The book has time and regional similarities to S.E. Hinton’s “The Outsiders,” with “Jane Two’s” main character Mickey being one of the have-nots, but not quite knowing it because unlike the boys in “The Outsiders,” this young man had constant adult male supervision.

Listen to Granddad

Mostly the wisdom Mickey absorbed was from his Granddaddy, a wizened old Sheriff who lived in a world where chivalry and chauvinism were often cut from the same cloth. As a child, Mickey ate up this man-to-boy advice while deflecting some of the worst female role models his world had to offer: a sister who went out of her way to hurt him – nay – end him, an older, married neighbor who outwardly tried to cougar him into her bed and female classmates concerned only about boys with money.

DID YOU KNOW: Sean Patrick Flanery is a lifelong martial arts devotee. He first picked up Taekwondo at the age of 9 and later studied both Muay Thai and Brazilian Jujitsu.
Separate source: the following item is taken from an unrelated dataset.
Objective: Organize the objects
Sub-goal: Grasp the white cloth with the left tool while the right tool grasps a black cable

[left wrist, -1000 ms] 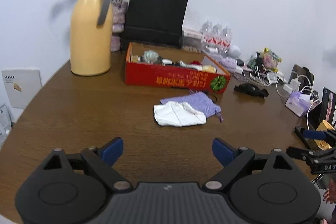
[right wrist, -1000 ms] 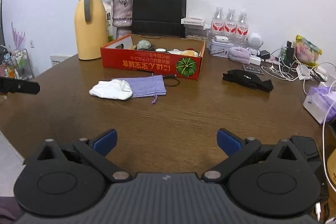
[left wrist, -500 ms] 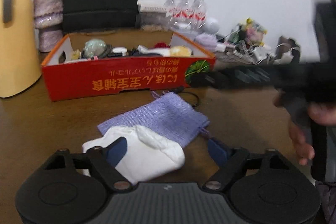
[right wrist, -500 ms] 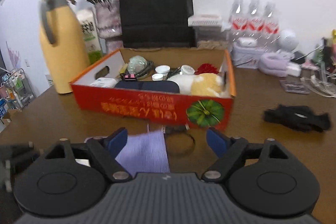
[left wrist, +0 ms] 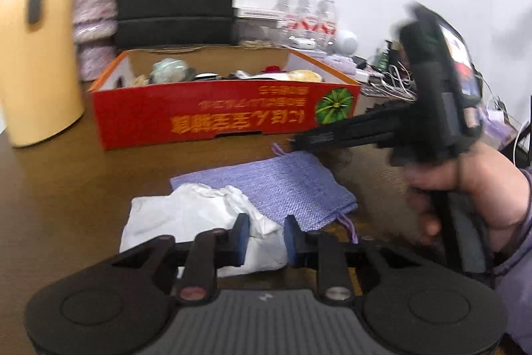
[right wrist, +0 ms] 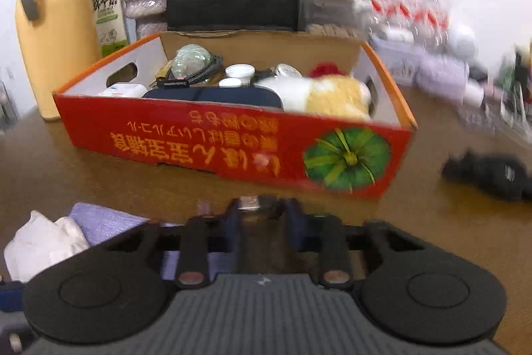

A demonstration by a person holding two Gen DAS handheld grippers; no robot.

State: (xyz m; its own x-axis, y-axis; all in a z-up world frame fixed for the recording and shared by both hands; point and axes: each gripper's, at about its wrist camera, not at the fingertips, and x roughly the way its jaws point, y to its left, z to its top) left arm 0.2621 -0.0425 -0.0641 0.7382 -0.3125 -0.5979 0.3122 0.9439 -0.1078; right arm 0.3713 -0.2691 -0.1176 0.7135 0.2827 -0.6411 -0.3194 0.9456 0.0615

Midway through the book, young Mickey gets to watch up close and personal as his Granddad catches a thief and uses compassion to rehabilitate the young man on the spot. Granddad issues three life rules for working any future job: Show up early. Stay late. Volunteer for the hard stuff.

In short, always give your employer $2 worth for every $1 paid. In the end, both the author and the humbled thief took those words to heart.
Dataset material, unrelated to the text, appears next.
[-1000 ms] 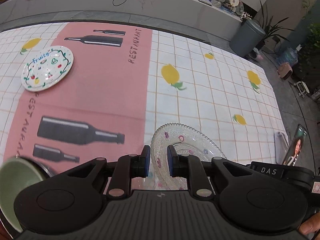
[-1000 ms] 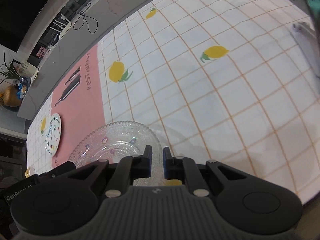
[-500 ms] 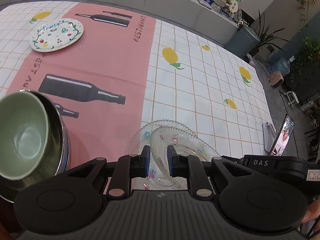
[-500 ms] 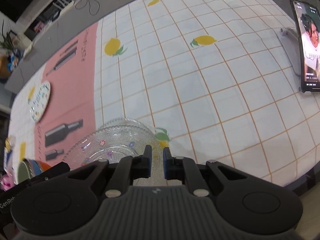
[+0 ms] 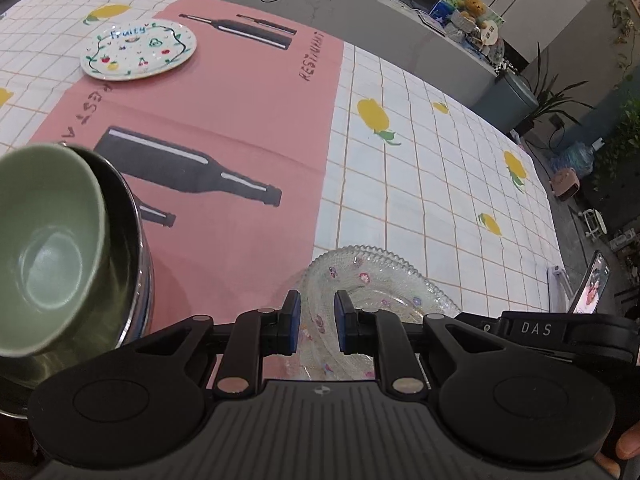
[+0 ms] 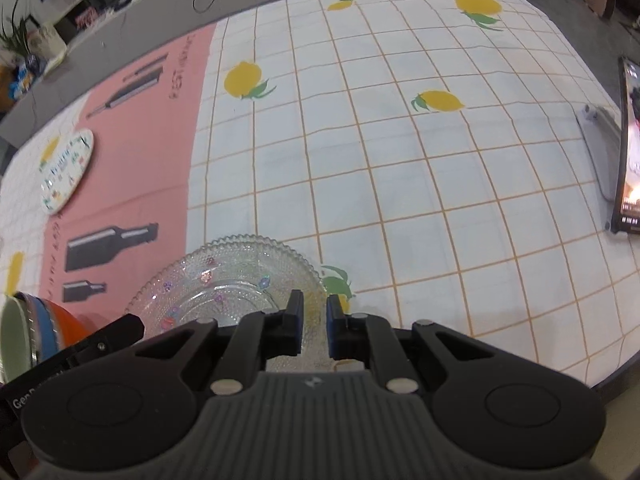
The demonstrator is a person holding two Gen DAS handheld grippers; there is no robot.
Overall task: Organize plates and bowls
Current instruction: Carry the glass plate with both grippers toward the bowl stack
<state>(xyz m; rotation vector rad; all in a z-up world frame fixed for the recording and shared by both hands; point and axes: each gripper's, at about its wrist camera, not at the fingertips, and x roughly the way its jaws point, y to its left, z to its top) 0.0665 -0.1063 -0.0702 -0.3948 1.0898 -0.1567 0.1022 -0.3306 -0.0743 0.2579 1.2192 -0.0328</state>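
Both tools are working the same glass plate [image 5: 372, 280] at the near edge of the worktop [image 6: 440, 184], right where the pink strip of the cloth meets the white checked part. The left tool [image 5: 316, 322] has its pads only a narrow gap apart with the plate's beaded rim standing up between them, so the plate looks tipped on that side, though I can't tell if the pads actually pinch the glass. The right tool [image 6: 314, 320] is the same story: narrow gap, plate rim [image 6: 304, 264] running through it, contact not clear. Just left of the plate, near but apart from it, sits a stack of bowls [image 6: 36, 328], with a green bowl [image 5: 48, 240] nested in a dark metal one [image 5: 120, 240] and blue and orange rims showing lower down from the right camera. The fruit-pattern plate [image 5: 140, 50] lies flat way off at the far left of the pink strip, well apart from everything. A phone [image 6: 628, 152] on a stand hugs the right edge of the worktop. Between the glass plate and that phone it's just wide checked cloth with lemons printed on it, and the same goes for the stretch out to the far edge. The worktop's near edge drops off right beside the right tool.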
I found “Jane Two: A Novel” to be three things: A love story, a coming of age tale and, in the final outcome, a tragedy.

Why ‘Jane Two’ Matters to Men

This book should resonate with most readers but especially with men, certainly men of the author’s era, with familiar life lessons of bullies, drugs vs sports, the inability of some girls to show restraint with loud perfume and that glorious memory of “frost whiffing.” It’s that wonderful sound, feeling and rich cold impact on one’s face and lungs when you open a grocery store freezer section on a hot summer day.

But make no mistake, this book is very much a tragedy. While the first half speaks of romance, longing and the beautiful Unicorn just out of reach, the second half will take your breath away as the circle of life closes unexpectedly and abruptly. Where you will cry will be specific to your own life circumstances, but cry you will and. I did.

The final irony, much like a good O. Henry story, will make you wonder how the author ever fully moved on, or if part of his soul still remains in that small Texas town.